■ TASK ■
Output, exactly and in full, the entries that appear below.

Data entries:
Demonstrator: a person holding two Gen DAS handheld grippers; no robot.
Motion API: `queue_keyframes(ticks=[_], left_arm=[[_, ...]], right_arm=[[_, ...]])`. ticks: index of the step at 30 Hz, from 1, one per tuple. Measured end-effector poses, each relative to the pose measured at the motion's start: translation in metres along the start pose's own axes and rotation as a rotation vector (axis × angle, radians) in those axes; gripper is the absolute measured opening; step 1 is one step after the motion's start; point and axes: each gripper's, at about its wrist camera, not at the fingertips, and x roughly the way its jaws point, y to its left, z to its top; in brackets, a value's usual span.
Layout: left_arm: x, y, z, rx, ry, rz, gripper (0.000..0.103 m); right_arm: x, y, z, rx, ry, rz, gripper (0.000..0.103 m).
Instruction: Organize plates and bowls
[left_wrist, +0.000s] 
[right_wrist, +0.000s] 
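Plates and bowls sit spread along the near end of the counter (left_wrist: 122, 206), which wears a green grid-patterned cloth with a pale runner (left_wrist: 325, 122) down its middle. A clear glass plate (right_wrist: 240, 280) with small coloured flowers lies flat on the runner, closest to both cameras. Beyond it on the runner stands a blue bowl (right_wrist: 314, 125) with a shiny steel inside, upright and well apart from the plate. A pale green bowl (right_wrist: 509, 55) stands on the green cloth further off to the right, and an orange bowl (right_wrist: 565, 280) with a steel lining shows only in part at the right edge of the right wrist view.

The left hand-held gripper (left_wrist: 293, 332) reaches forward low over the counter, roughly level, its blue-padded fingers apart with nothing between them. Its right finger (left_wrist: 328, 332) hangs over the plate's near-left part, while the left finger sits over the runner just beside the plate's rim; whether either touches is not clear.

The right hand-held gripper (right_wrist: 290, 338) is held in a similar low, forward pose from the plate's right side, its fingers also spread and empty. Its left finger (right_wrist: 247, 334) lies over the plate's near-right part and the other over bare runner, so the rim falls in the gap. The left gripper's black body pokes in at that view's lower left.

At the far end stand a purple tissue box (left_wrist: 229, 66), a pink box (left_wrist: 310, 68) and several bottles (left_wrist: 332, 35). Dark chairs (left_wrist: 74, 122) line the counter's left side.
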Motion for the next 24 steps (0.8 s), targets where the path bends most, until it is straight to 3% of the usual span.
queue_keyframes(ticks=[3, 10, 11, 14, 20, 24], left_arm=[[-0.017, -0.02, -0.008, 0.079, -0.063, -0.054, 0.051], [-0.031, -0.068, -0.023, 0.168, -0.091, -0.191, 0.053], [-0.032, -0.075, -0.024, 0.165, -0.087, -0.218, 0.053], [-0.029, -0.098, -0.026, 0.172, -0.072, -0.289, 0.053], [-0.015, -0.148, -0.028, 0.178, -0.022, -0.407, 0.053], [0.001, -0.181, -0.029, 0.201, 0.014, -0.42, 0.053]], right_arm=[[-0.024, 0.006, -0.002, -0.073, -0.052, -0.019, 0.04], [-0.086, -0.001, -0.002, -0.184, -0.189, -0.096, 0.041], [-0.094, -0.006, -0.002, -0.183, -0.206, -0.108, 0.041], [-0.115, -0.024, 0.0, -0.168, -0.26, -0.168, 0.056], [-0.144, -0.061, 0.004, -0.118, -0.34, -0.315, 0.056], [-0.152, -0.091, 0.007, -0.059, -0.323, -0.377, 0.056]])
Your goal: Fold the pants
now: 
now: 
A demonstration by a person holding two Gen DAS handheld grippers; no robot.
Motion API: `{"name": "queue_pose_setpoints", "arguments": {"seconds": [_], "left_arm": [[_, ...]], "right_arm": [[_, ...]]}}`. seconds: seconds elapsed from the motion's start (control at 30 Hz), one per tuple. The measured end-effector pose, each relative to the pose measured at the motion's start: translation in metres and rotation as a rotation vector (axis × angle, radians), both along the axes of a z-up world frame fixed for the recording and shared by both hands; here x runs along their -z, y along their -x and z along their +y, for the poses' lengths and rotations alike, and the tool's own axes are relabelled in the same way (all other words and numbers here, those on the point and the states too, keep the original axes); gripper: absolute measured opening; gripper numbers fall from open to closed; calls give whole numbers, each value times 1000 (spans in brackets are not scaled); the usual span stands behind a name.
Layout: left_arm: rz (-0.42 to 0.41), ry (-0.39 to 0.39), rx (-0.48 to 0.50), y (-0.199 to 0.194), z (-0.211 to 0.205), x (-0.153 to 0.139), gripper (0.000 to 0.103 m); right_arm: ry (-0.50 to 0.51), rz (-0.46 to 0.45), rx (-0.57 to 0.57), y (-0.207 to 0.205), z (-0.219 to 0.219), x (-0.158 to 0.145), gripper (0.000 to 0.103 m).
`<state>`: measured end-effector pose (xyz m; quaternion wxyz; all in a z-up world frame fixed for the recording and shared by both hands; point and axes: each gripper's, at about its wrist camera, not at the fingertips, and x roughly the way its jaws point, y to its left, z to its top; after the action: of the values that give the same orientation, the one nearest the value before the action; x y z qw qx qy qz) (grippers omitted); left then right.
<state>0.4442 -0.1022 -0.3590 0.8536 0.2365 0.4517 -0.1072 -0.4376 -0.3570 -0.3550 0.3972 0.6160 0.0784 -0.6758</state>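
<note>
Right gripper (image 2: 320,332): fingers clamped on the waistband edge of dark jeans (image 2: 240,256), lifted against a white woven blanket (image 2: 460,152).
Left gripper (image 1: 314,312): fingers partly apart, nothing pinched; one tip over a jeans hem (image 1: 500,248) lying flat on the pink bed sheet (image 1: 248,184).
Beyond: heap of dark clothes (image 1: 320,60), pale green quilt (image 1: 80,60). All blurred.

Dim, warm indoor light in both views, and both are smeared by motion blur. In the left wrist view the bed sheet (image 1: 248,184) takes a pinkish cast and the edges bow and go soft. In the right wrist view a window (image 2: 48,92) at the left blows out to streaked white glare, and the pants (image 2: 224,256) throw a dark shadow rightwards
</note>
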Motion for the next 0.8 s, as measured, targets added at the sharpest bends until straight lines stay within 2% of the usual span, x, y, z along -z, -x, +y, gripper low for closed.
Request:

■ ANSWER BELOW ■
Demonstrator: a person holding two Gen DAS handheld grippers; no robot.
Motion API: `queue_keyframes(ticks=[_], left_arm=[[_, ...]], right_arm=[[_, ...]])`. ticks: index of the step at 30 Hz, from 1, one per tuple. Measured end-effector poses, each relative to the pose measured at the motion's start: translation in metres along the start pose's own axes and rotation as a rotation vector (axis × angle, radians) in those axes; gripper is the absolute measured opening; step 1 is one step after the motion's start; point and axes: each gripper's, at about its wrist camera, not at the fingertips, and x roughly the way its jaws point, y to its left, z to its top; in brackets, a value's usual span.
Layout: left_arm: x, y, z, rx, ry, rz, gripper (0.000..0.103 m); right_arm: x, y, z, rx, ry, rz, gripper (0.000..0.103 m).
Instruction: Organize plates and bowls
[left_wrist, +0.000s] 
[right_wrist, +0.000s] 
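Plates and bowls sit spread along the near end of the counter (left_wrist: 122, 206), which wears a green grid-patterned cloth with a pale runner (left_wrist: 325, 122) down its middle. A clear glass plate (right_wrist: 240, 280) with small coloured flowers lies flat on the runner, closest to both cameras. Beyond it on the runner stands a blue bowl (right_wrist: 314, 125) with a shiny steel inside, upright and well apart from the plate. A pale green bowl (right_wrist: 509, 55) stands on the green cloth further off to the right, and an orange bowl (right_wrist: 565, 280) with a steel lining shows only in part at the right edge of the right wrist view.

The left hand-held gripper (left_wrist: 293, 332) reaches forward low over the counter, roughly level, its blue-padded fingers apart with nothing between them. Its right finger (left_wrist: 328, 332) hangs over the plate's near-left part, while the left finger sits over the runner just beside the plate's rim; whether either touches is not clear.

The right hand-held gripper (right_wrist: 290, 338) is held in a similar low, forward pose from the plate's right side, its fingers also spread and empty. Its left finger (right_wrist: 247, 334) lies over the plate's near-right part and the other over bare runner, so the rim falls in the gap. The left gripper's black body pokes in at that view's lower left.

At the far end stand a purple tissue box (left_wrist: 229, 66), a pink box (left_wrist: 310, 68) and several bottles (left_wrist: 332, 35). Dark chairs (left_wrist: 74, 122) line the counter's left side.
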Motion for the next 24 steps (0.8 s), targets where the path bends most, until it is straight to 3% of the usual span.
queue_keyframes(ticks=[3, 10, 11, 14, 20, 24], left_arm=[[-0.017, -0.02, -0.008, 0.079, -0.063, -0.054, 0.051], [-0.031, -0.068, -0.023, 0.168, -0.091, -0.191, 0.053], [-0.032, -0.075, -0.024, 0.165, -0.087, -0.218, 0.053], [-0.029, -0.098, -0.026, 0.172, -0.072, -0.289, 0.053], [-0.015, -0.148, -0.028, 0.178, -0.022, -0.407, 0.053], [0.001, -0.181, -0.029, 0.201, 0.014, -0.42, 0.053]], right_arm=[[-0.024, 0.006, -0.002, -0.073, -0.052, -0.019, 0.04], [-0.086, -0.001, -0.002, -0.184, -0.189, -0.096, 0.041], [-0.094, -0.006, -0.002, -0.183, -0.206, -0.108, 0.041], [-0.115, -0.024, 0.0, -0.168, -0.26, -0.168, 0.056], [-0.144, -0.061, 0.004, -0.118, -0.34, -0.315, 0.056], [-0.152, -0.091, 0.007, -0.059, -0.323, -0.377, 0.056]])
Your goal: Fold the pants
now: 
now: 
A demonstration by a person holding two Gen DAS handheld grippers; no robot.
Motion API: `{"name": "queue_pose_setpoints", "arguments": {"seconds": [_], "left_arm": [[_, ...]], "right_arm": [[_, ...]]}}`. seconds: seconds elapsed from the motion's start (control at 30 Hz), one per tuple. The measured end-effector pose, each relative to the pose measured at the motion's start: translation in metres and rotation as a rotation vector (axis × angle, radians), both along the axes of a z-up world frame fixed for the recording and shared by both hands; here x runs along their -z, y along their -x and z along their +y, for the poses' lengths and rotations alike, and the tool's own axes are relabelled in the same way (all other words and numbers here, those on the point and the states too, keep the original axes); gripper: absolute measured opening; gripper numbers fall from open to closed; calls give whole numbers, each value times 1000 (spans in brackets are not scaled); the usual span stands behind a name.
Layout: left_arm: rz (-0.42 to 0.41), ry (-0.39 to 0.39), rx (-0.48 to 0.50), y (-0.199 to 0.194), z (-0.211 to 0.205), x (-0.153 to 0.139), gripper (0.000 to 0.103 m); right_arm: ry (-0.50 to 0.51), rz (-0.46 to 0.45), rx (-0.57 to 0.57), y (-0.207 to 0.205), z (-0.219 to 0.219), x (-0.158 to 0.145), gripper (0.000 to 0.103 m).
`<state>`: measured end-effector pose (xyz m; quaternion wxyz; all in a z-up world frame fixed for the recording and shared by both hands; point and axes: each gripper's, at about its wrist camera, not at the fingertips, and x roughly the way its jaws point, y to its left, z to its top; after the action: of the values that give the same orientation, the one nearest the value before the action; x y z qw qx qy qz) (grippers omitted); left then right.
<state>0.4442 -0.1022 -0.3590 0.8536 0.2365 0.4517 -0.1072 -0.4376 -0.3570 -0.3550 0.3972 0.6160 0.0784 -0.6758</state>
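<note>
Right gripper (image 2: 320,332): fingers clamped on the waistband edge of dark jeans (image 2: 240,256), lifted against a white woven blanket (image 2: 460,152).
Left gripper (image 1: 314,312): fingers partly apart, nothing pinched; one tip over a jeans hem (image 1: 500,248) lying flat on the pink bed sheet (image 1: 248,184).
Beyond: heap of dark clothes (image 1: 320,60), pale green quilt (image 1: 80,60). All blurred.

Dim, warm indoor light in both views, and both are smeared by motion blur. In the left wrist view the bed sheet (image 1: 248,184) takes a pinkish cast and the edges bow and go soft. In the right wrist view a window (image 2: 48,92) at the left blows out to streaked white glare, and the pants (image 2: 224,256) throw a dark shadow rightwards
</note>
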Motion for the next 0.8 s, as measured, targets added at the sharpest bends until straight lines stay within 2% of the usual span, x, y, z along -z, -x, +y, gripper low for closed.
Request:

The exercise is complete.